As shown in FIGS. 5 and 10, the first semiconductor element 41 has a first source electrode 411, a first gate electrode 412, a first drain electrode 413, and a first source sense electrode 414. The first source electrode 411, the first gate electrode 412, and the first source sense electrode 414 are provided on the surface of the first semiconductor element 41 that faces in the first sense of the thickness direction z. These electrodes 411, 412, and 414 face in the first sense of the thickness direction z. The first drain electrode 413 is provided on the surface of the first semiconductor element 41 that faces in the second sense of the thickness direction z. The first drain electrode 413 faces in the second sense of the thickness direction z. A source current from within the first semiconductor element 41 flows through the first source electrode 411. A drive signal (e.g., gate voltage) for driving the first semiconductor element 41 is inputted to the first gate electrode 412. A drain current flows through the first drain electrode 413 to the inside of the first semiconductor element 41. The first drain electrode 413 is formed by Ag plating, for example. A source current flows through the first source sense electrode 414.

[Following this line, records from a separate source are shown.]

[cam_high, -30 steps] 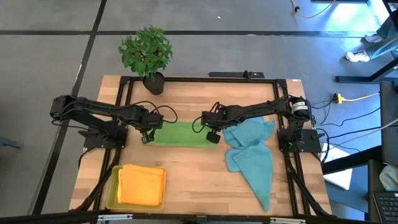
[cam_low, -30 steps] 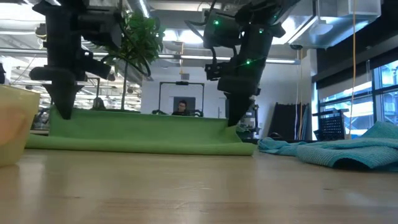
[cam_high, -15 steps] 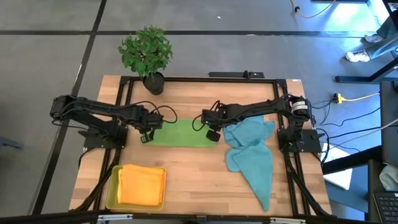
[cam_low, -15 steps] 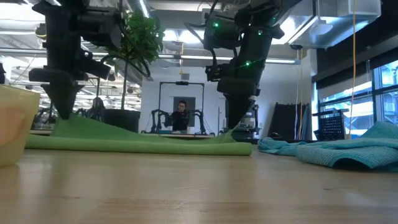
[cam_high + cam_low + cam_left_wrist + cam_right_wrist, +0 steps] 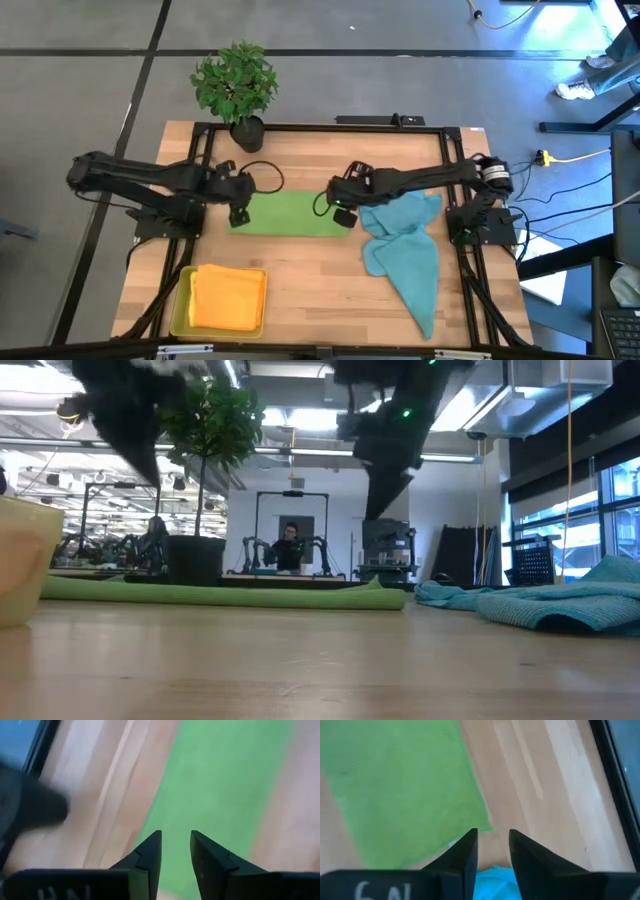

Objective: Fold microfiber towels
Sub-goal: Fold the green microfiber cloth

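A: Where did the green towel [image 5: 288, 213] lie?

B: Flat on the table [image 5: 320, 290], folded into a long band about midway between the left and right edges, toward the far edge; in the low view it [image 5: 220, 594] showed as a thin green strip on the wood.

A: And the end effectors?

B: The left end effector [image 5: 239, 214] hung over the band's left end, the right end effector [image 5: 343, 214] over its right end; both were lifted clear of the cloth in the low view; each wrist view showed a narrow gap between the fingers with nothing in it, so both were released.

A: The other cloths?

B: A teal-blue towel [image 5: 405, 253] lay rumpled just beside the green one, reaching toward the near right corner; an orange towel [image 5: 229, 298] sat folded in the yellow tray [image 5: 181, 301] at the near left corner; a potted plant [image 5: 236, 88] stood at the far edge.
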`<action>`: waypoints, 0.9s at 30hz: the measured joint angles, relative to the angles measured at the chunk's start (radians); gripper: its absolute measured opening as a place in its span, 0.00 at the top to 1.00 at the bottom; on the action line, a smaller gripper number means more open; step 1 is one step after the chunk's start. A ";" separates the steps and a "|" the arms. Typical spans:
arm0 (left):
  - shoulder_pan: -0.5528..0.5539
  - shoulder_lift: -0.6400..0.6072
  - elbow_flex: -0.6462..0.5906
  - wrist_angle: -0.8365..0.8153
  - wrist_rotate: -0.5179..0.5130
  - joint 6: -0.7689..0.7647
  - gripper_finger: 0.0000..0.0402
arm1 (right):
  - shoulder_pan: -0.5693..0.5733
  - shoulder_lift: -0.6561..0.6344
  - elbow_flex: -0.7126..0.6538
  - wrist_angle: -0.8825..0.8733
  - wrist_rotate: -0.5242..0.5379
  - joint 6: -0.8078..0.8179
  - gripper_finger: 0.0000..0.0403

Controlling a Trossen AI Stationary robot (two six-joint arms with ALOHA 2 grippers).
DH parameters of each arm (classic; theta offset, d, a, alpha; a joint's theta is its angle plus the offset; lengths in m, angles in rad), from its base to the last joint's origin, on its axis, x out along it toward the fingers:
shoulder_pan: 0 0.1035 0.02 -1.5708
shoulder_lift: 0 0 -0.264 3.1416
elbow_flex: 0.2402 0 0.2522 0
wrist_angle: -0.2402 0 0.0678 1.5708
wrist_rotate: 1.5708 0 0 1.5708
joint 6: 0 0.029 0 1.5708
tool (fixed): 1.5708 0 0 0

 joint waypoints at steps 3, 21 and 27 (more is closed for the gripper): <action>-0.112 -0.127 -0.079 0.165 -0.014 -0.004 0.77 | 0.036 -0.055 -0.067 0.109 0.003 -0.024 0.74; -0.362 -0.301 -0.600 1.358 -0.017 0.244 0.77 | -0.002 -0.184 -0.715 1.717 -0.519 -0.242 0.77; -0.357 -0.291 -0.699 1.407 -0.023 0.238 0.77 | -0.020 -0.141 -0.780 1.883 -0.516 -0.310 0.77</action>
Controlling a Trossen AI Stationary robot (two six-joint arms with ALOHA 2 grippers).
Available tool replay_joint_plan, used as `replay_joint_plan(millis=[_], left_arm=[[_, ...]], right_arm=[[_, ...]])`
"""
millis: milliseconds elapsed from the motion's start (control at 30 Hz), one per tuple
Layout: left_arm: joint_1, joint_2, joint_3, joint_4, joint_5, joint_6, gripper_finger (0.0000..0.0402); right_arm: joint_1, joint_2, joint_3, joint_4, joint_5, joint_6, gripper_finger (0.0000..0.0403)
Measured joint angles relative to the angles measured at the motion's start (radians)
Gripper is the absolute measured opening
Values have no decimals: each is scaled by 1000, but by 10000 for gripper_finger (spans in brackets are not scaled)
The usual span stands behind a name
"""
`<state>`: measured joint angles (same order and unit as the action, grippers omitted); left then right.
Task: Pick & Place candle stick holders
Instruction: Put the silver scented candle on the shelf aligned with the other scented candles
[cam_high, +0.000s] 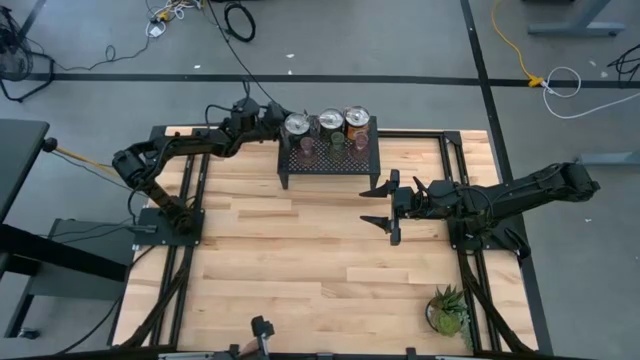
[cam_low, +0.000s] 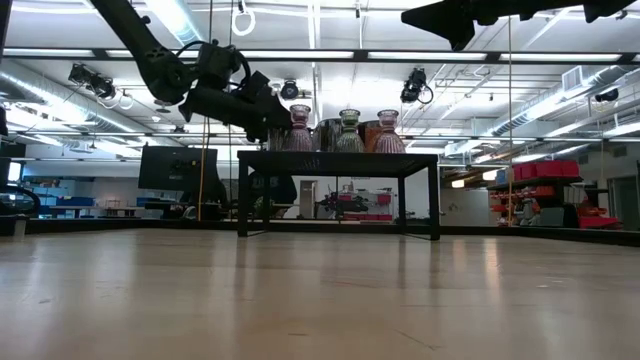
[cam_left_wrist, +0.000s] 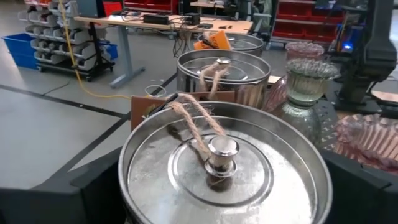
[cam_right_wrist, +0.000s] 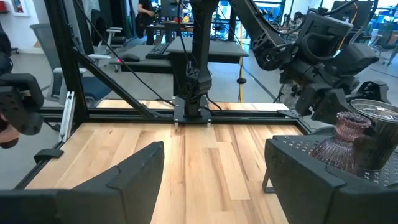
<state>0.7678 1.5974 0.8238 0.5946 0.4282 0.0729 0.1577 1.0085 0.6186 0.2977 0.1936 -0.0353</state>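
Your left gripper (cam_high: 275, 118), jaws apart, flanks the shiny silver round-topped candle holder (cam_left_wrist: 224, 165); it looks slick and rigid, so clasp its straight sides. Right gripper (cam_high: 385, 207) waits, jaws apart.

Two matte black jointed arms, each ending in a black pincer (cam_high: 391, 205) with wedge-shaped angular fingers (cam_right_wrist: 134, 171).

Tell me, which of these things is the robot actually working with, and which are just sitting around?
Part of the job:
silver-topped holders
small glass cups
black mesh rack they stand on
left gripper, open beside them

Just lying about:
potted plant
right gripper, waiting open
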Motion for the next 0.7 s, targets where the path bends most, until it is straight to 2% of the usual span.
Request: replay_joint_plan(millis=[700], left_arm=[[32, 0, 0, 1, 89, -1, 400]], right_arm=[[0, 0, 0, 0, 0, 0, 279]])
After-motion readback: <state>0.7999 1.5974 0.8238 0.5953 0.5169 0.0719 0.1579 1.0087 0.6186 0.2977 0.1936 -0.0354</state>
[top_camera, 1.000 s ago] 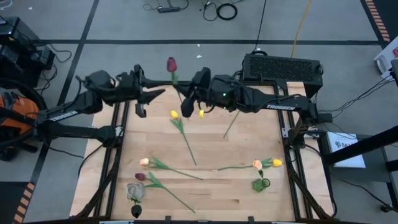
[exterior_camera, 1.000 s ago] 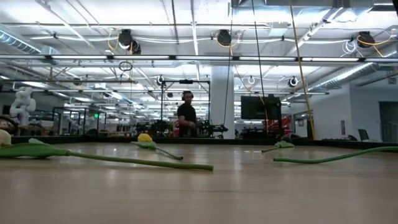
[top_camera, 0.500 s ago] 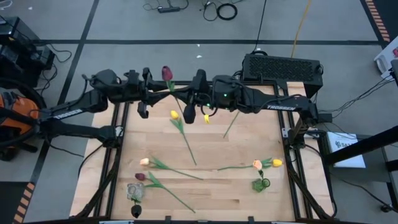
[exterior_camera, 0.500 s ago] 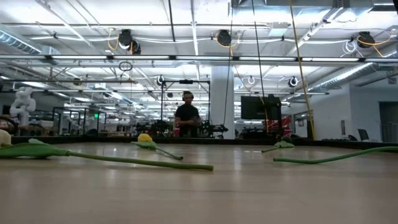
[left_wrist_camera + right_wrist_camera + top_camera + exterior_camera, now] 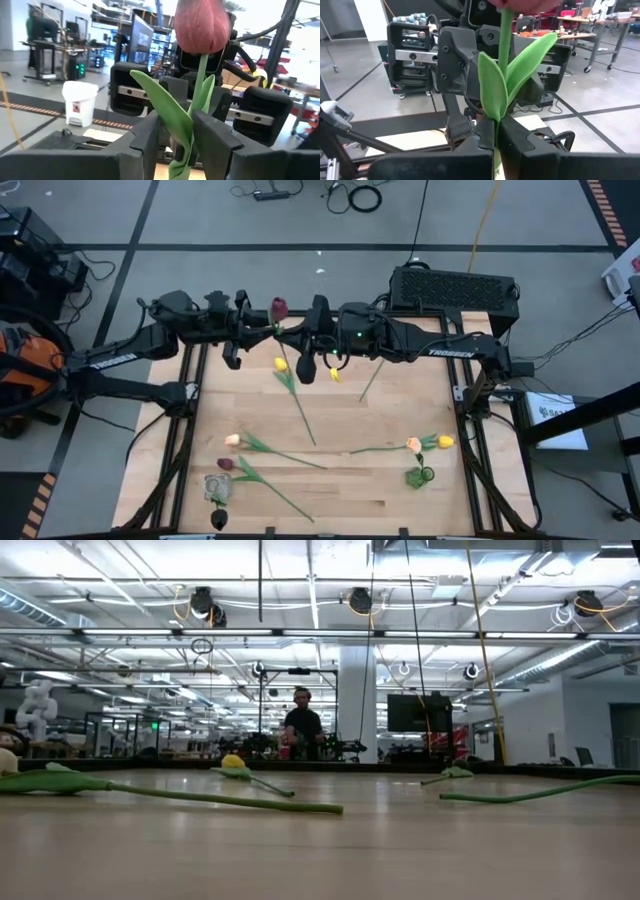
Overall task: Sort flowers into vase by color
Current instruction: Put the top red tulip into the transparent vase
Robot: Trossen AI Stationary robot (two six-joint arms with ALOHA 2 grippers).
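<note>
A maroon tulip stands upright in the air over the table's far edge, between my two grippers. My right gripper is shut on its stem, below the two leaves. My left gripper faces it from the table's left, open, one finger on each side of the stem and a leaf; whether they touch I cannot tell. Other tulips lie flat on the table: a yellow one, a peach one, a maroon one, and a peach one beside a yellow one. My right gripper pinches the maroon tulip's stem between its two fingers, just below where the leaves branch off. The fingers come level from the table's right, across the stem. The tulip is lifted clear and upright, head above the fingers.
A clear glass vase and a dark one stand at the near left, and a green vase at the near right. A bare green stem lies under the right arm. A person stands far beyond the table.
My left gripper has moved toward the table's right until its fingers stand around the maroon tulip's stem. The tulip, held by my right gripper, has come slightly nearer and lower.
</note>
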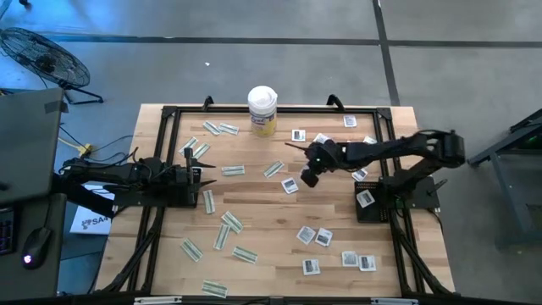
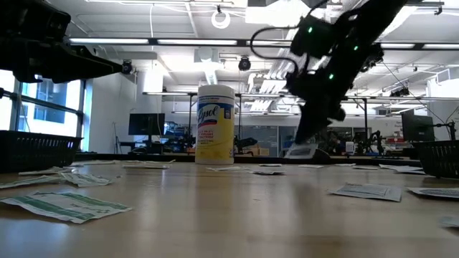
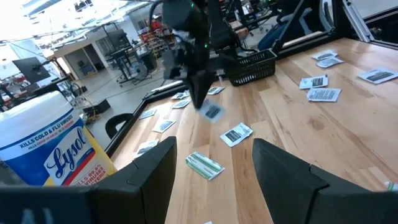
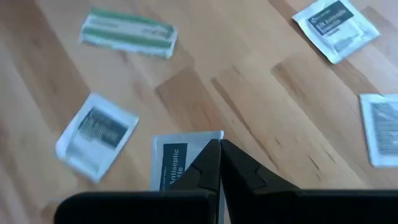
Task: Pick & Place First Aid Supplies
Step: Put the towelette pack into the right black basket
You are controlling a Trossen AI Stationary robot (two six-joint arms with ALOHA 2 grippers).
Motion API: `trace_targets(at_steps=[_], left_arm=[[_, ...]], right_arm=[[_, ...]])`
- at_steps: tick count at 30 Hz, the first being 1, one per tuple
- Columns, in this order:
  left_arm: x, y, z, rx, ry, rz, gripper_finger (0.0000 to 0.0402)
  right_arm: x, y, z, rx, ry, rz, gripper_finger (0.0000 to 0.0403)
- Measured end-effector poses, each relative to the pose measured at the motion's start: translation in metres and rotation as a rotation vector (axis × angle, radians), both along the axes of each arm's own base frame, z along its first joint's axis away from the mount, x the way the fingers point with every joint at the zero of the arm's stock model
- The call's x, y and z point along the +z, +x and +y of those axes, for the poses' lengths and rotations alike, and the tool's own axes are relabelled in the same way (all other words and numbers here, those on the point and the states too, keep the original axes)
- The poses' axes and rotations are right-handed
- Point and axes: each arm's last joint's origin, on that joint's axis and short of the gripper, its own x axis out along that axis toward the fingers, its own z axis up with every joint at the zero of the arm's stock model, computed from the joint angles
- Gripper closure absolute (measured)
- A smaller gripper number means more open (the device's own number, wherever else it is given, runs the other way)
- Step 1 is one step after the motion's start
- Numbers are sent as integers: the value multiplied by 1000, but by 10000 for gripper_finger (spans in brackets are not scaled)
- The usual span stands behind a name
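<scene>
Several first aid supplies lie flat across the wooden table: green-white strips and white squares with a dark mark. My right gripper hangs over the table's middle, shut on one white square packet. At the left side my left gripper stands open and level with nothing between its fingers. My right gripper pinches the white square packet between its two fingers at a corner of its edge. The fingers slant down from the table's right side. The packet hangs tilted below the fingertips, lifted clear of the table.
A white-lidded yellow-labelled canister stands at the far edge's middle. Black baskets sit at the table's sides. A black frame runs along the table's edges. Bare wood shows between the packets.
</scene>
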Motion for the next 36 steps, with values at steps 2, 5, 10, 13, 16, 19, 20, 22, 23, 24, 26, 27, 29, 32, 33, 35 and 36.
trace_targets(at_steps=[2, 5, 10, 13, 16, 19, 20, 22, 23, 24, 26, 27, 29, 32, 33, 35, 36], left_arm=[[0, 0, 0, 0, 0, 0, 195], [0, 0, 0, 0, 0, 0, 195], [0, 0, 0, 0, 0, 0, 195], [0, 0, 0, 0, 0, 0, 195], [0, 0, 0, 0, 0, 0, 195], [0, 0, 0, 0, 0, 0, 195], [0, 0, 0, 0, 0, 0, 195], [0, 0, 0, 0, 0, 0, 195], [0, 0, 0, 0, 0, 0, 195], [0, 0, 0, 0, 0, 0, 195], [0, 0, 0, 0, 0, 0, 195], [0, 0, 0, 0, 0, 0, 195], [0, 0, 0, 0, 0, 0, 195], [0, 0, 0, 0, 0, 0, 195], [0, 0, 0, 0, 0, 0, 195], [0, 0, 0, 0, 0, 0, 195], [0, 0, 0, 0, 0, 0, 195]], right_arm=[[13, -8, 10, 27, 7, -10, 402], [30, -24, 27, 44, 37, -4, 402], [51, -61, 53, 22, 125, 62, 402], [58, -83, 65, 6, 193, 112, 402], [62, -105, 72, -38, 225, 190, 402], [63, -123, 76, -109, 231, 283, 402], [62, -128, 77, -132, 227, 320, 401], [61, -135, 79, -171, 204, 380, 401], [60, -136, 80, -185, 187, 404, 402], [59, -137, 81, -194, 170, 422, 402], [56, -136, 83, -201, 146, 447, 402], [55, -134, 84, -200, 136, 456, 401], [50, -130, 86, -200, 119, 486, 400], [41, -123, 88, -213, 90, 560, 402], [38, -120, 88, -218, 80, 588, 402], [31, -115, 90, -222, 60, 640, 401], [27, -113, 91, -222, 52, 664, 401]])
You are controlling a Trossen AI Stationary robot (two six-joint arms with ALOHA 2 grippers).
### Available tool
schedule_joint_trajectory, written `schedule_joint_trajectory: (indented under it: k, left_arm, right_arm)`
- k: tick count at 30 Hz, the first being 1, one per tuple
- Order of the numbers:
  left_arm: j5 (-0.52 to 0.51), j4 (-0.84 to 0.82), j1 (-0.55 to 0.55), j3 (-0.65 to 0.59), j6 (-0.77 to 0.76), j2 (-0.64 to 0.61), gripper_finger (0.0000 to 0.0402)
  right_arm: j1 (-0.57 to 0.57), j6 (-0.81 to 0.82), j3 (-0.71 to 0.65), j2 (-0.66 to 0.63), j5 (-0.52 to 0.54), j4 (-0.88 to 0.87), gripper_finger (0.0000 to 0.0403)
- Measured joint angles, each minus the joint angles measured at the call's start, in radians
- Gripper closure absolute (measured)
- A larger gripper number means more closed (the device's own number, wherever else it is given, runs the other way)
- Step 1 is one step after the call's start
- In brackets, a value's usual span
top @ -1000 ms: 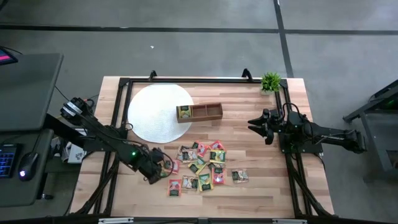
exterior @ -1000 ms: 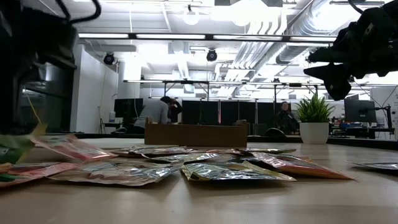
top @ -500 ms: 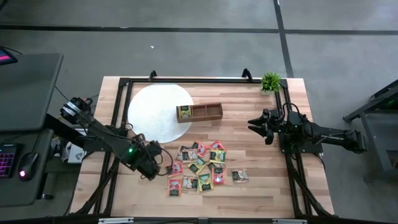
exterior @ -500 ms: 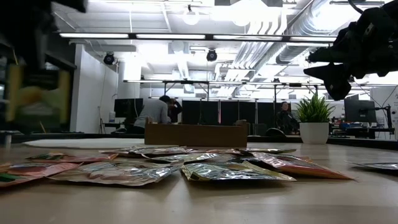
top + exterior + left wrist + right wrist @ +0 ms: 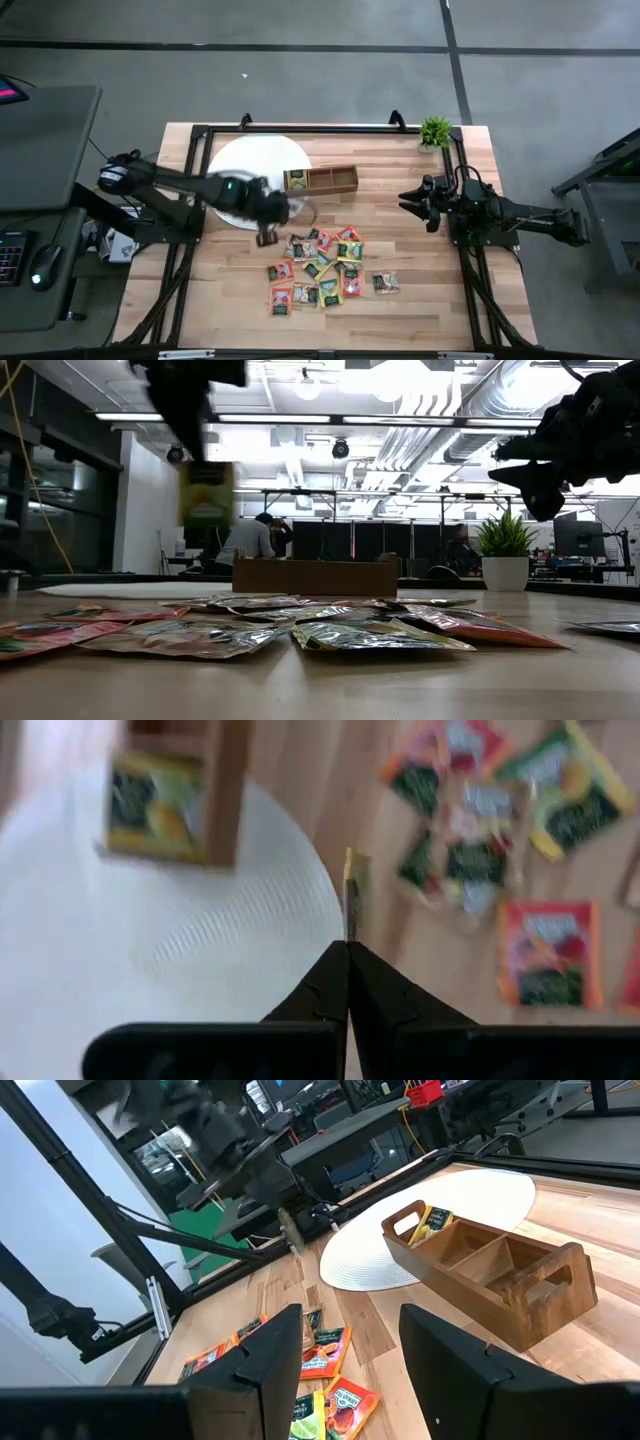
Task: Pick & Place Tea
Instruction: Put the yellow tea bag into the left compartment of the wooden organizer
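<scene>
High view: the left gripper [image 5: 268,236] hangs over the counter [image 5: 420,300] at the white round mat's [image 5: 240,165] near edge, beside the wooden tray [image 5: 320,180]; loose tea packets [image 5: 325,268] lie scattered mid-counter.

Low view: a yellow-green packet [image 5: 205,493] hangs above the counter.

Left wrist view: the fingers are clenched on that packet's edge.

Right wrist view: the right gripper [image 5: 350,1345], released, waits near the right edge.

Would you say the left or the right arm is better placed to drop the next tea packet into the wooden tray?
Left. The left gripper is shut on a yellow tea packet, held above the table beside the tray. The right gripper is open, empty, and waits off to the side.
</scene>
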Motion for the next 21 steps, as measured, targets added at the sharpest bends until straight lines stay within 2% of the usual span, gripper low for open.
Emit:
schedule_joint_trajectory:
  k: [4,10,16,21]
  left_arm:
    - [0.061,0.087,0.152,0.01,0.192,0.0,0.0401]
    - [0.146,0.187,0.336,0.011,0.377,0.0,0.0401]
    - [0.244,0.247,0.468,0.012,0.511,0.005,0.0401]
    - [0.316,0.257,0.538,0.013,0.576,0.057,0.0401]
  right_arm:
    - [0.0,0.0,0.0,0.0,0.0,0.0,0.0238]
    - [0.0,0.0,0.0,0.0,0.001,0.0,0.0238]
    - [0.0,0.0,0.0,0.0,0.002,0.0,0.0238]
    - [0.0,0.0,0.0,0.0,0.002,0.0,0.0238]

The second semiconductor element 42 is mounted on the third conductive plate 3 via the second conductive bonding member 62. As shown in FIGS. 6, 8, 9, and 11, the second semiconductor element 42 is arranged between the third obverse surface 301 of the third conductive plate 3 and the second obverse surface 201 of the second conductive plate 2 in the thickness direction z.

As shown in FIG. 11, the second semiconductor element 42 has a second source electrode 421, a second gate electrode (not shown), a second drain electrode 423, and a second source sense electrode (not shown). The second source electrode 421, the second gate electrode, and the second source sense electrode are provided on the surface of the second semiconductor element 42 that faces in the second sense of the thickness direction z, and face in the second sense of the thickness direction z. The second drain electrode 423 is provided on the surface of the second semiconductor element 42 that faces in the first sense of the thickness direction z, and faces in the first sense of the thickness direction z. The second semiconductor element 42 has substantially the same configuration as the first semiconductor element 41, but is arranged in an inverted posture in the thickness direction z. A source current from within the second semiconductor element 42 flows through the second source electrode 421. A drive signal (e.g., gate voltage) for driving the second semiconductor element 42 is inputted to the second gate electrode. A drain current flows through the second drain electrode 423 to the inside of the second semiconductor element 42. The second drain electrode 423 is formed by Ag plating, for example. A source current flows through the second source sense electrode.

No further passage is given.